Angelou is grappling with the dirty side of living in a broken world. While it is a heavier book than I generally read before sleeping, I found myself reaching for it each night to discover the next page, the next chapter, the next story. Her evocative similies kept me hungry for more. She uses them like seasoning, spreading them throughout the book just enough to keep them powerful.
"On the barbecue pit, chickens and spare ribs sputtered in their own fat and a sauce whose recipe was guarded in the family like a scandalous affair" (ch 20).
"Her face...had a thin sheet of sadness over it, as light but as permanent as the viewing gauze on a coffin" (ch 20).

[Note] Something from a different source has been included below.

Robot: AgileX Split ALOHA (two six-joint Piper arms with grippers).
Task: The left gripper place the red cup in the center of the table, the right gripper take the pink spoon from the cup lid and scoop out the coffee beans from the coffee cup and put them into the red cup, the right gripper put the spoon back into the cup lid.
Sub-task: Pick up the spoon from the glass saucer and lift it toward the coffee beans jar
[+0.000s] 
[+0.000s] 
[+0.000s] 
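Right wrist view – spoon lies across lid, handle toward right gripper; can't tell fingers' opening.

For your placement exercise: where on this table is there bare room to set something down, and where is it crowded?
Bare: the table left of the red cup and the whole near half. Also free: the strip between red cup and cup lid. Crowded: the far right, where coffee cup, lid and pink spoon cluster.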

For me, the book reads like a stack of photographs, each one uniquely dog-eared with food stains and fingerprints. Some have sun-faded lines across them where they once hung on a wall with others. It is so filled with sounds and sights and smells -- everything viewed through a haze of cooking smoke.
"He explained when we were smaller that when things were very bad his soul just crawled behind his heart, and curled up and went to sleep. [I] had to swear that when his soul was sleeping I would never try to wake it, for the shock might make it go to sleep forever. So I let him be" (ch 25).
Each chapter gives another angle on one life, slowly adding to the previous ones and yet having little in common but for being in chronological order. It’s the compiled scraps of a black woman’s childhood from little girl to shattered teen and, as a young Caucasian woman who grew up solidly middle class, it is a world that I know about yet have no experience living. Yet here in these pages I can try tp grapple with her, feel the salty honesty of her sweat, and endeavor to better understand.
Over and over again sentences grabbed hold of my shoulders demanding that I watch this life. That I care. That I carry it with me.